EXERCISE INSTRUCTIONS →
Would you repeat the listing below exactly, with no pictures in it?

------

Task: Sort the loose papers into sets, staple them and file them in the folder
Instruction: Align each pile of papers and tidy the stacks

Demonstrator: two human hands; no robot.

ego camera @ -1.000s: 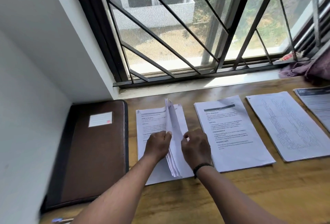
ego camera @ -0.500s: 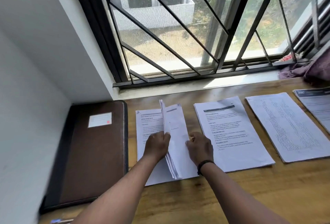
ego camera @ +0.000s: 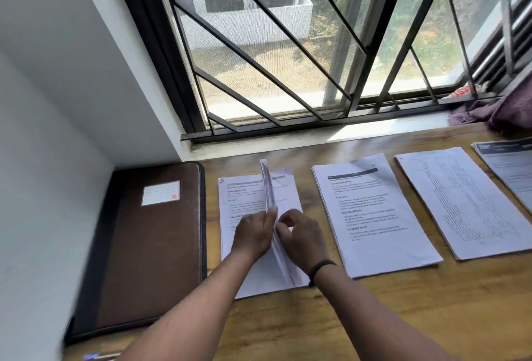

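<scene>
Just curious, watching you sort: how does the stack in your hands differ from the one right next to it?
The held stack stands on edge, pinched between the left hand and right hand; the next stack lies flat, untouched. The held stack's pages fan apart; the next stack's are squared. Both are white printed sheets.

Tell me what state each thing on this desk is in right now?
Brown folder: closed, flat on the desk.
Held sheaf of papers: stood on edge, pinched between both hands.
Left hand: grips the sheaf.
Right hand: fingers curled at the sheaf's other side.
Sheet under the hands: lying flat.
Three other paper sets: flat, side by side, apart.
</scene>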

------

RESPONSE TO THIS TASK →
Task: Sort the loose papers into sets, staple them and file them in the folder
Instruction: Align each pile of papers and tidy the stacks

Demonstrator: two human hands; no robot.

ego camera @ -1.000s: 
ego camera @ -0.500s: 
ego camera @ +0.000s: 

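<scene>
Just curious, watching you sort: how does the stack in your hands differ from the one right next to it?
The held stack stands on edge, pinched between the left hand and right hand; the next stack lies flat, untouched. The held stack's pages fan apart; the next stack's are squared. Both are white printed sheets.

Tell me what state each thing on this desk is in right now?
Brown folder: closed, flat on the desk.
Held sheaf of papers: stood on edge, pinched between both hands.
Left hand: grips the sheaf.
Right hand: fingers curled at the sheaf's other side.
Sheet under the hands: lying flat.
Three other paper sets: flat, side by side, apart.
</scene>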

No other output belongs with this exercise.